Taking a clear photo from far away.
January 10, 2013 5:36 AM   Subscribe

I would like to make a poster of the cliffs at Lion's Head, ON; however, in order to get a shot of the entire cliff without too much distortion, I would ideally be located on the other side of Isthmus Bay, about 4 km away from the cliff. How can I do this?

I would obviously need a powerful telephoto lens and would need to stitch a whole series of photos together; however, I am mostly worried that at that distance, atmospheric distortions would prevent a clear photo showing details of the rock. Is this idea even possible, or should I try and find a better solution? I was wondering if maybe taking the photo early in the day would avoid haze.

Additionally, what sort of telephoto lens would I be looking for? Are there features that would improve the quality of a photo under these sorts of conditions?
posted by jamincan to Sports, Hobbies, & Recreation (8 answers total) 1 user marked this as a favorite
 
I'd look into renting a boat and a DSLR/lens combo with good image stabilization rather than a super-telephoto, and look into good image-stitching software for post-processing.
posted by Slap*Happy at 5:51 AM on January 10, 2013


I don't have an answer but the link in the post resolves to google.ca for me in the US. Here's an alternate link to maps.google.com.
posted by dfriedman at 5:51 AM on January 10, 2013


Sure, that's possible. I'd probably pull a 300-400mm telephoto lens and a rock solid tripod for that shot, or series of shots if you want to make a panorama out of it. Get as high up as you can to reduce lake haze. Mornings are best, after a cool and clear night.

With a shot through that much air, atmospheric conditions will dictate quality much more than your lens up to a point. But in optimal conditions, yeah, you'll want the best lens you can rent.

Be sure you understand the sun's position and how it will relate to shadowing of the cliff. Scout your shooting location first, then use an app like Sun Calc to plan your time window.
posted by seanmpuckett at 5:56 AM on January 10, 2013


A good clear day and a uv filter are your friends. You'll probably need to scout a bit. For stitching, you will want a lens that has as little distortion as possible, or at least a distortion profile that is easy to correct.
posted by Nothing at 5:59 AM on January 10, 2013


There's a focal length calculator on this page (scroll down a bit) that will tell you what focal length you need to fill the frame with an object of a certain size. Bear in mind that the object size is the largest dimension, which depending on how you want to frame the cliffs could be either their height or the horizontal distance you want to capture.

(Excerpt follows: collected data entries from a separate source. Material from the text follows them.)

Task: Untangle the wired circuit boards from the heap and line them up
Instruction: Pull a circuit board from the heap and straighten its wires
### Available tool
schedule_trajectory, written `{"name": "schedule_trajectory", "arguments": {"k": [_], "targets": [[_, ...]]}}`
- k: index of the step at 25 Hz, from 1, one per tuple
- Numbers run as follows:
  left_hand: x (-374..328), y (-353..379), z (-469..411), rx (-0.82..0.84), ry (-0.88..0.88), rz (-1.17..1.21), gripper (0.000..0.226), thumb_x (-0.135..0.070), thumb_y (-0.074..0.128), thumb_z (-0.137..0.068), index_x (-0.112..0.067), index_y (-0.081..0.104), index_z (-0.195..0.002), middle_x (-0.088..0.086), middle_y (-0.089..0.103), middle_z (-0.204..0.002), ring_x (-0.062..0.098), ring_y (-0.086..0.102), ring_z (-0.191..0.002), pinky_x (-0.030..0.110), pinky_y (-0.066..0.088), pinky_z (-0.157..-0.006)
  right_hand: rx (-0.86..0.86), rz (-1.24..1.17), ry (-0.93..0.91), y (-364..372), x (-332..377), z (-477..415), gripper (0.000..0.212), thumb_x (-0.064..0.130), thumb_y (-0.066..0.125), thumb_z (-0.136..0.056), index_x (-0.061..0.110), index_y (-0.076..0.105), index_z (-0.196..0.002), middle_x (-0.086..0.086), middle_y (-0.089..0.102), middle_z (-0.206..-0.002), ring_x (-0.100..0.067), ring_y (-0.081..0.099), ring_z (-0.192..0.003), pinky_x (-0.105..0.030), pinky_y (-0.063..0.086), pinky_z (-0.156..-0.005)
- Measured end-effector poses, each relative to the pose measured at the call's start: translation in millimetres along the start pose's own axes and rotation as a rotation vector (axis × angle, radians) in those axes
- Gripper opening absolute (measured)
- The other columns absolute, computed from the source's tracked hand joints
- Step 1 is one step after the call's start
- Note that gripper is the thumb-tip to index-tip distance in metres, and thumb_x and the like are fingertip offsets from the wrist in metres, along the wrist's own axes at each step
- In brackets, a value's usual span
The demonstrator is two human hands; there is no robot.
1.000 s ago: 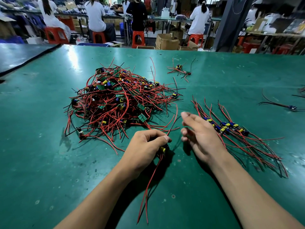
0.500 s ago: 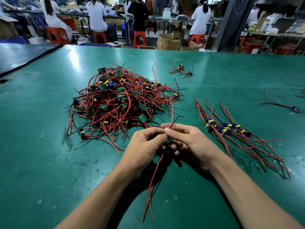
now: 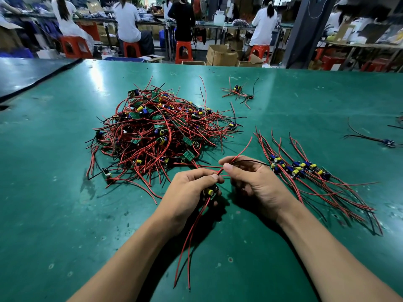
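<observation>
Green table [image 3: 65, 214] is carrying the heap [image 3: 157, 136] at frame centre, with the lined-up row [image 3: 301, 168] lying centre right. Left hand [image 3: 187, 190] fingers are clamping one circuit board [image 3: 209, 192] at lower centre; right hand [image 3: 255, 184] fingers are pinching a red wire [image 3: 237, 154] leading from it.

Board [image 3: 210, 192] mostly hidden inside left hand [image 3: 187, 190], only yellow cap shows. Heap [image 3: 157, 131] buries its lower boards. Wires [image 3: 400, 126] at right edge cut off by frame.
</observation>
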State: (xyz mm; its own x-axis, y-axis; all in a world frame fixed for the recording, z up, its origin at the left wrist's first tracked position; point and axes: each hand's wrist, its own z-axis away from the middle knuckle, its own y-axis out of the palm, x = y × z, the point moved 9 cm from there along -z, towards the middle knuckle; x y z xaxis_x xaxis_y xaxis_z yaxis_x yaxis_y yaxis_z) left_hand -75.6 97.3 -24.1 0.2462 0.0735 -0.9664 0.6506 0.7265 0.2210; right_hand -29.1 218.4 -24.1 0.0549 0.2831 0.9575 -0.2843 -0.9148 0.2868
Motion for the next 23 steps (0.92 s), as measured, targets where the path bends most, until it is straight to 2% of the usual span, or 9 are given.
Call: {"name": "schedule_trajectory", "arguments": {"k": [2, 4, 6, 8, 10, 13, 18, 20, 23], "targets": [[-0.3, -0.7, 0.3, -0.001, -0.002, 0.007, 0.022, -0.009, 0.061, -0.092, -0.011, 0.075, -0.075, 0.009, 0.062, -0.062, 0.014, 0.057, -0.052, 0.023, 0.048, -0.049, -0.036, -0.037, -0.031, -6.7, 5.4, -2.1, 0.028, 0.024, 0.079, -0.074, 0.018, 0.076, -0.102, 0.003, 0.048, -0.059, -0.005, 0.034, -0.042, -0.016, 0.026, -0.038], [-1.8, -1.1, 0.3, -0.009, 0.019, 0.004, 0.020, -0.009, 0.061, -0.092, -0.010, 0.075, -0.077, 0.008, 0.062, -0.063, 0.014, 0.058, -0.054, 0.024, 0.049, -0.051, -0.096, -0.022, -0.032, -13.5, 9.4, -2.6, 0.047, 0.026, 0.081, -0.072, 0.016, 0.068, -0.116, -0.004, 0.058, -0.073, -0.007, 0.040, -0.044, -0.017, 0.030, -0.037], [-4.8, -1.5, 0.9, -0.025, 0.057, 0.002, 0.019, -0.009, 0.060, -0.093, -0.012, 0.074, -0.081, 0.005, 0.064, -0.065, 0.012, 0.059, -0.057, 0.023, 0.050, -0.052, -0.164, 0.084, -0.009, -17.7, 7.8, -0.7, 0.065, 0.031, 0.083, -0.068, 0.015, 0.057, -0.125, -0.004, 0.065, -0.084, -0.008, 0.048, -0.048, -0.019, 0.036, -0.038], [-7.0, -1.6, 1.5, -0.036, 0.080, 0.007, 0.016, -0.010, 0.060, -0.094, -0.012, 0.073, -0.085, 0.003, 0.066, -0.067, 0.009, 0.062, -0.059, 0.022, 0.050, -0.052, -0.174, 0.138, -0.023, -13.9, 6.9, 1.7, 0.068, 0.032, 0.084, -0.066, 0.013, 0.053, -0.124, 0.001, 0.066, -0.082, -0.010, 0.050, -0.049, -0.021, 0.039, -0.039], [-7.5, -1.1, 2.2, -0.035, 0.079, 0.015, 0.014, -0.011, 0.059, -0.094, -0.011, 0.073, -0.089, 0.004, 0.066, -0.068, 0.009, 0.062, -0.058, 0.021, 0.050, -0.052, -0.138, 0.113, -0.043, -7.6, 5.6, 2.6, 0.061, 0.030, 0.083, -0.069, 0.015, 0.055, -0.121, 0.002, 0.065, -0.082, -0.010, 0.050, -0.050, -0.021, 0.039, -0.040], [-5.7, 0.1, 3.0, -0.017, 0.051, 0.053, 0.015, -0.011, 0.061, -0.093, -0.008, 0.075, -0.090, 0.009, 0.065, -0.070, 0.013, 0.060, -0.056, 0.023, 0.051, -0.053, 0.020, 0.105, 0.017, 8.2, -1.9, 4.2, 0.034, 0.031, 0.076, -0.082, 0.018, 0.071, -0.113, -0.001, 0.061, -0.079, -0.010, 0.046, -0.053, -0.021, 0.035, -0.044], [-5.3, 4.2, 5.1, 0.040, 0.018, 0.037, 0.016, -0.011, 0.063, -0.089, -0.009, 0.076, -0.080, 0.010, 0.064, -0.067, 0.016, 0.058, -0.057, 0.023, 0.048, -0.057, 0.099, 0.070, 0.053, 11.9, -5.8, 2.7, 0.031, 0.032, 0.077, -0.083, 0.014, 0.076, -0.108, -0.016, 0.060, -0.092, -0.019, 0.037, -0.070, -0.025, 0.029, -0.057], [-6.5, 6.8, 5.9, 0.057, 0.015, 0.014, 0.018, -0.013, 0.063, -0.090, -0.012, 0.075, -0.076, 0.009, 0.064, -0.065, 0.015, 0.056, -0.056, 0.020, 0.047, -0.055, 0.044, 0.054, 0.029, 5.5, -1.9, 1.0, 0.024, 0.031, 0.079, -0.078, 0.014, 0.079, -0.096, -0.009, 0.062, -0.077, -0.016, 0.042, -0.058, -0.020, 0.031, -0.050], [-6.4, 8.8, 5.5, 0.055, 0.005, -0.012, 0.019, -0.014, 0.063, -0.091, -0.012, 0.074, -0.076, 0.008, 0.065, -0.065, 0.017, 0.054, -0.058, 0.024, 0.045, -0.058, -0.033, -0.043, 0.007, -1.6, 1.0, -2.9, 0.016, 0.028, 0.079, -0.073, 0.017, 0.079, -0.084, 0.006, 0.058, -0.060, -0.003, 0.038, -0.044, -0.016, 0.025, -0.039]]}}
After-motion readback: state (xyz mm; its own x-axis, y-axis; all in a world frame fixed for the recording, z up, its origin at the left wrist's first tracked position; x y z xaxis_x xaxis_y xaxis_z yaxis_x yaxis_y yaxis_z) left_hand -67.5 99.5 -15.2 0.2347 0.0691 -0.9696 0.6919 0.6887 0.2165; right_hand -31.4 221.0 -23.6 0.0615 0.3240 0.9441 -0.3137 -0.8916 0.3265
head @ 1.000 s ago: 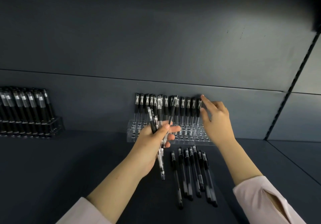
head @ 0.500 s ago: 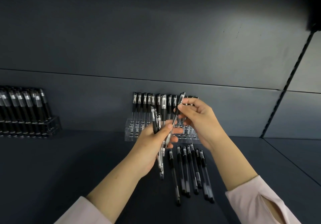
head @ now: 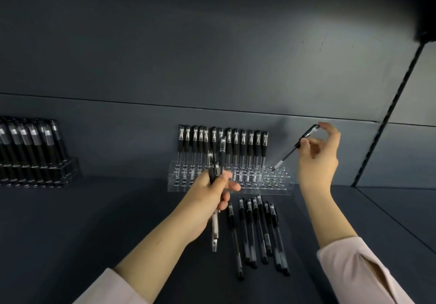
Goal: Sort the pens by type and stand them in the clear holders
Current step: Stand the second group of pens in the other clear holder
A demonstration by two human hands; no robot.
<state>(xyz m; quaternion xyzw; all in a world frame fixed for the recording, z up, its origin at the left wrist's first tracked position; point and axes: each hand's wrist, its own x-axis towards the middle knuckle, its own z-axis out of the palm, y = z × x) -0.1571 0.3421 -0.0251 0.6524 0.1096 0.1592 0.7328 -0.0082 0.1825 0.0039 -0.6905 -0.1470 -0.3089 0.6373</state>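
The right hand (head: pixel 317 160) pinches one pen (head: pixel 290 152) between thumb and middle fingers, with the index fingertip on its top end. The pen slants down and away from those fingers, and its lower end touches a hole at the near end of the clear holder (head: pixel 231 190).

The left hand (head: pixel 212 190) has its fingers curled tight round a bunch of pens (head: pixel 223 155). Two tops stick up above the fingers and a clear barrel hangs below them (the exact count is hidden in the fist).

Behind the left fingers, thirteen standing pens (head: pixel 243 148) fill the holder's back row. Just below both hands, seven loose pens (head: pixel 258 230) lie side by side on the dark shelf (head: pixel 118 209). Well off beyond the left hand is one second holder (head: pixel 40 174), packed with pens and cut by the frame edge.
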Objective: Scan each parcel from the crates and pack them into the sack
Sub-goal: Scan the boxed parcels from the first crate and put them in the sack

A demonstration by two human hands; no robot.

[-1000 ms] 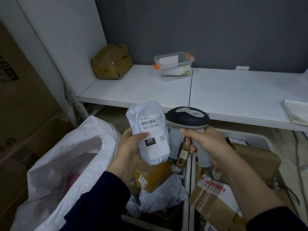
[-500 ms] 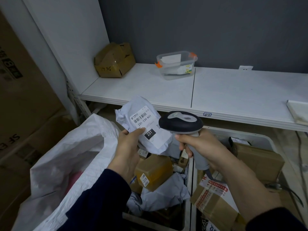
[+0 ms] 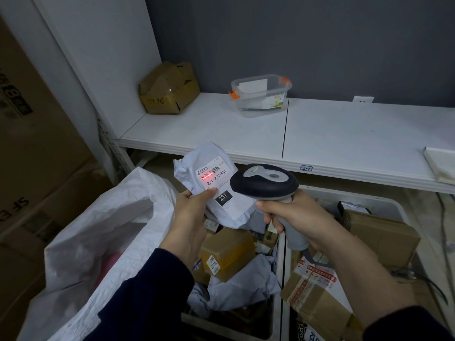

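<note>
Right now my left hand [image 3: 188, 219] grips the white parcel [image 3: 227, 205], thumb pressed on its label. My right hand [image 3: 299, 219] has its fingers [image 3: 268, 209] curled round the handle of the scanner [image 3: 264, 183], whose head sits just right of the left thumb. A red beam [image 3: 208, 177] lies across the barcode, just above that thumb. The sack [image 3: 93, 230] gapes open left of my left fingers, and the crates [image 3: 384, 196] of boxes lie beneath both hands.
</note>
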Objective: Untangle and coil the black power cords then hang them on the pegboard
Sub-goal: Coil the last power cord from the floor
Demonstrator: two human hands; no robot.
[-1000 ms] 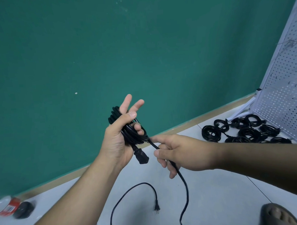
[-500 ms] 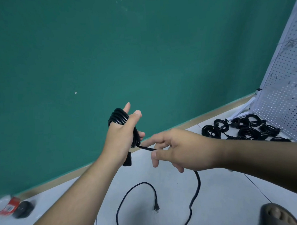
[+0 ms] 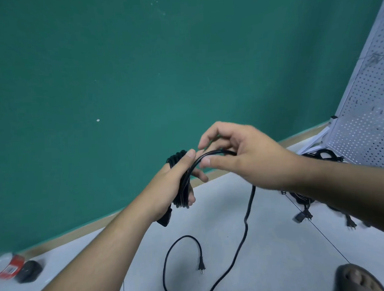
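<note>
Black power cord [image 3: 248, 211] is the thing in work, and most of it is already wound as a coil [image 3: 182, 189] around the left hand [image 3: 164, 187]. This hand holds the coil with the thumb pressed on the turns; two fingers [image 3: 200, 176] show on the far side, slightly bent. The moulded connector [image 3: 165, 220] hangs under the wrist.

The right hand [image 3: 250, 158] pinches the cord between thumb and forefinger, the other fingers loosely arched above. One second ago this hand was lower, to the right of the coil, and the left fingers were spread. Now it is raised above the left fingertips and carries the cord in an arc over them. I judge that one more turn is being laid on the coil.

From the right hand the free part drops to the grey floor [image 3: 277, 240], runs toward the near edge and comes back in a loop to the plug [image 3: 201, 268]. This loose part looks shorter than before, so probably only a few turns remain.

At the far right the white pegboard [image 3: 364, 117] leans, and several coiled cords [image 3: 324, 155] lie at its foot, partly hidden by the right forearm. None hangs on the board that I can see, so the hanging is not yet done.
</note>
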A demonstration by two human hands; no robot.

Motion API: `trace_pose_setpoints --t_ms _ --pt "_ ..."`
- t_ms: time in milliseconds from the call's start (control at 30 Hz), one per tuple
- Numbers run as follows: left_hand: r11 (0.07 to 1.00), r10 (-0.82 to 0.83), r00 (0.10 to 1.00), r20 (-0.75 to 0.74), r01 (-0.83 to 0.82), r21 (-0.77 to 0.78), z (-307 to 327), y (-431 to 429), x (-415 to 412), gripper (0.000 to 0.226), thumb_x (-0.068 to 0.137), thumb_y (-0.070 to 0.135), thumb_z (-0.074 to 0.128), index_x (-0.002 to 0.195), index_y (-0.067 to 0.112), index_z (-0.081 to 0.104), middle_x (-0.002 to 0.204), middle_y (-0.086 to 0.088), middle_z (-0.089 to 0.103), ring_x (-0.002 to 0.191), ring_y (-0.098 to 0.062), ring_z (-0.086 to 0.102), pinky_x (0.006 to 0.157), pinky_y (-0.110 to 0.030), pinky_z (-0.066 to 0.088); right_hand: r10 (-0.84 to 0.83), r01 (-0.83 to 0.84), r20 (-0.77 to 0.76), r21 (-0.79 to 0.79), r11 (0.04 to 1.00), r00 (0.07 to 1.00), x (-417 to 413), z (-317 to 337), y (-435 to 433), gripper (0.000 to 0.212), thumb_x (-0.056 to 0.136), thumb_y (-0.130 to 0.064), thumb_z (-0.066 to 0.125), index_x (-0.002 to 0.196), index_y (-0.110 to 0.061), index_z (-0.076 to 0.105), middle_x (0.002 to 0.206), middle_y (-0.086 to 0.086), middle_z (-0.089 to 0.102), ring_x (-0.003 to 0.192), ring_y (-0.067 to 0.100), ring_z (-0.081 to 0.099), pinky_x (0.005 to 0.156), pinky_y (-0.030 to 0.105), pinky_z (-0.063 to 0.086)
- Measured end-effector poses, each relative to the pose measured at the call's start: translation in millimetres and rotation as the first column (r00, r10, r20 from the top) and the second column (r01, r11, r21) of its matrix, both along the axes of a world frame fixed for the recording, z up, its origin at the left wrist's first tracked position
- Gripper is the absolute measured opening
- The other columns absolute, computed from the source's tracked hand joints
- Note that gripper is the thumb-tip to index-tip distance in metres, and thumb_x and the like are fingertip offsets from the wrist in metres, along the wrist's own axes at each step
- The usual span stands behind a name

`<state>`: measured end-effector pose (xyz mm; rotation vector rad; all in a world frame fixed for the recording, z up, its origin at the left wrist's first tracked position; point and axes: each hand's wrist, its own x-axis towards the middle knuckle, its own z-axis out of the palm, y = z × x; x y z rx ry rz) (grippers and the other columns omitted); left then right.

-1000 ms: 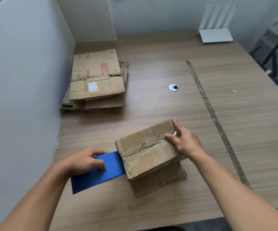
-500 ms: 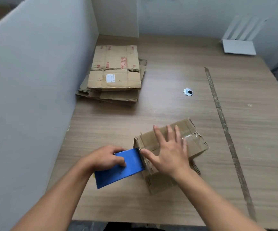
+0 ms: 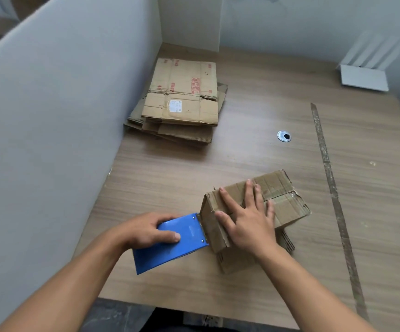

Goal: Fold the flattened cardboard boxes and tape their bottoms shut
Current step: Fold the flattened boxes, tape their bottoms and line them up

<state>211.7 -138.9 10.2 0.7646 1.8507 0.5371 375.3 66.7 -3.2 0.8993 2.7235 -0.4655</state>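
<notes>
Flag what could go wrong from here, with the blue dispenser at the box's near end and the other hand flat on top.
1. The right hand lies flat across the top seam of the box, in the tape's likely path. The blue dispenser, gripped by the left hand, could run into the thumb.
2. The box rests on splayed lower flaps, so it may rock or slide under the pull.

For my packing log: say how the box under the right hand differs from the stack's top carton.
The folded box stands erected; the top carton lies flat. The right hand presses the folded box; nothing touches the top carton. The top carton bears red print and a white label; the folded box shows none. Both are brown cardboard.
</notes>
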Motion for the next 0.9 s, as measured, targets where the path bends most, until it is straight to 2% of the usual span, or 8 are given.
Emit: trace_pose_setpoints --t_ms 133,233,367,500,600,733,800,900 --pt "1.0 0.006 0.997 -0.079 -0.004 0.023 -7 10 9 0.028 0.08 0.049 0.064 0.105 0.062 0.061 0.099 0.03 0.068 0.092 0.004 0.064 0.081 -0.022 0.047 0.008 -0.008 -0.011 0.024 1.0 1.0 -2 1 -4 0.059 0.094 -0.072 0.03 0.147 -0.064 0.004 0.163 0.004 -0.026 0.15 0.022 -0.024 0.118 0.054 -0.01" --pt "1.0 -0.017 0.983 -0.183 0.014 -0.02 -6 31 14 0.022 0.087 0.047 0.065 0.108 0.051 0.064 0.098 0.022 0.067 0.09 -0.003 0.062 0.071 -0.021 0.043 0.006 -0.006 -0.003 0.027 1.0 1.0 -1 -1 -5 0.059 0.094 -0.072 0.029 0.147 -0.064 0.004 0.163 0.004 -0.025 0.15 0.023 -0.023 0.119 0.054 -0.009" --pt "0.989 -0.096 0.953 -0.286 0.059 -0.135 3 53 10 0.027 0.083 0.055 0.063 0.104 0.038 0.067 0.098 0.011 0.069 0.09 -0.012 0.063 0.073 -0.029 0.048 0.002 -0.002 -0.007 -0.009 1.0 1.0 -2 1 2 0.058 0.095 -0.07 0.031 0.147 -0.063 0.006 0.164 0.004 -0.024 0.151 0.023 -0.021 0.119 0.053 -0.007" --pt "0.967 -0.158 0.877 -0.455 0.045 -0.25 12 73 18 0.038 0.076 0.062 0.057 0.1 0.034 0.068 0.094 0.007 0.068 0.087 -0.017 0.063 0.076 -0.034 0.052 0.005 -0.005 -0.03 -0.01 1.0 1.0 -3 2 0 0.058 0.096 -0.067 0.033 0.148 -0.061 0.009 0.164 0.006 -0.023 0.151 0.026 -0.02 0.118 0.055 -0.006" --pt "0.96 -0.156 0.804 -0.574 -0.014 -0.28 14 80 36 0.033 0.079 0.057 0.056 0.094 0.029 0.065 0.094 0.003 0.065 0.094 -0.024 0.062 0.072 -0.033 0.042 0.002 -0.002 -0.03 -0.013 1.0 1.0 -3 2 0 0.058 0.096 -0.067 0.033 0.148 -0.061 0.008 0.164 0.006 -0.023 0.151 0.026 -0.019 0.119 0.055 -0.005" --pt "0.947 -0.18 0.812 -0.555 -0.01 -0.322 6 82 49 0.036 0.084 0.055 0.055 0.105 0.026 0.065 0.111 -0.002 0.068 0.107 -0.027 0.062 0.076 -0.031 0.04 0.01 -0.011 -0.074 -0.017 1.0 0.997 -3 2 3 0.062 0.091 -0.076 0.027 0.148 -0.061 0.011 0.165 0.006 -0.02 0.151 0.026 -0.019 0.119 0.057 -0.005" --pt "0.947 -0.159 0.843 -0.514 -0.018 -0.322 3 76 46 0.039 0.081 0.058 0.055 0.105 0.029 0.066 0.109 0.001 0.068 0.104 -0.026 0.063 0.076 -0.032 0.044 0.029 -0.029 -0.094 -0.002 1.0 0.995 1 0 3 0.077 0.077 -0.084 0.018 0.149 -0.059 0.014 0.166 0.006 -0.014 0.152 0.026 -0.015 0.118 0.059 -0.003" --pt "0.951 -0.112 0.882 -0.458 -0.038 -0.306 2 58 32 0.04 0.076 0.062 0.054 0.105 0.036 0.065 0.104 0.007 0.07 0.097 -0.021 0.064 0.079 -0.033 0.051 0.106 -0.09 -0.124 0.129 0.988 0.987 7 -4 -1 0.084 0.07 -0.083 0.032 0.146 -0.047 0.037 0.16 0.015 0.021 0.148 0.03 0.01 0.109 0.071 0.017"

Morning is less hazy than late in the day, although from the looks of it your cliffs will be in shadow in the morning. A UV filter will help at any time of day - shorter wavelengths get scattered more by dust & moisture in the air. If you're making a black & white print, you can take this technique further by using only the red channel to make a monochrome image - use the Channel Mixer in Photoshop for this.
posted by echo target at 6:05 AM on January 10, 2013


Adding to what's been said up thread, I'd make sure I had a circular polarizer with me too. It'll make a huge difference to any haze and what the water ends up looking like in your shot.
posted by merocet at 6:45 AM on January 10, 2013


Could you not just wait for a calm day and borrow or rent a canoe? That seems like the simplest way to get a photo from close enough, and you wouldn't have to worry about haze or losing detail. Is this for a climbing topo?
posted by Flashman at 8:58 AM on January 10, 2013


Thanks for all the feedback; I definitely have a lot to go on now. The Sun Calc link is especially valuable.

I wanted to make a poster of the entire cliff with climbing topos for some of the more prominent landmark routes drawn on it. The issue with a boat is that the cliff is so long, if I am too close, there would be a lot of distortion towards the ends of the cliff. I also think it would be harder to create a seamless panorama due to boat movement.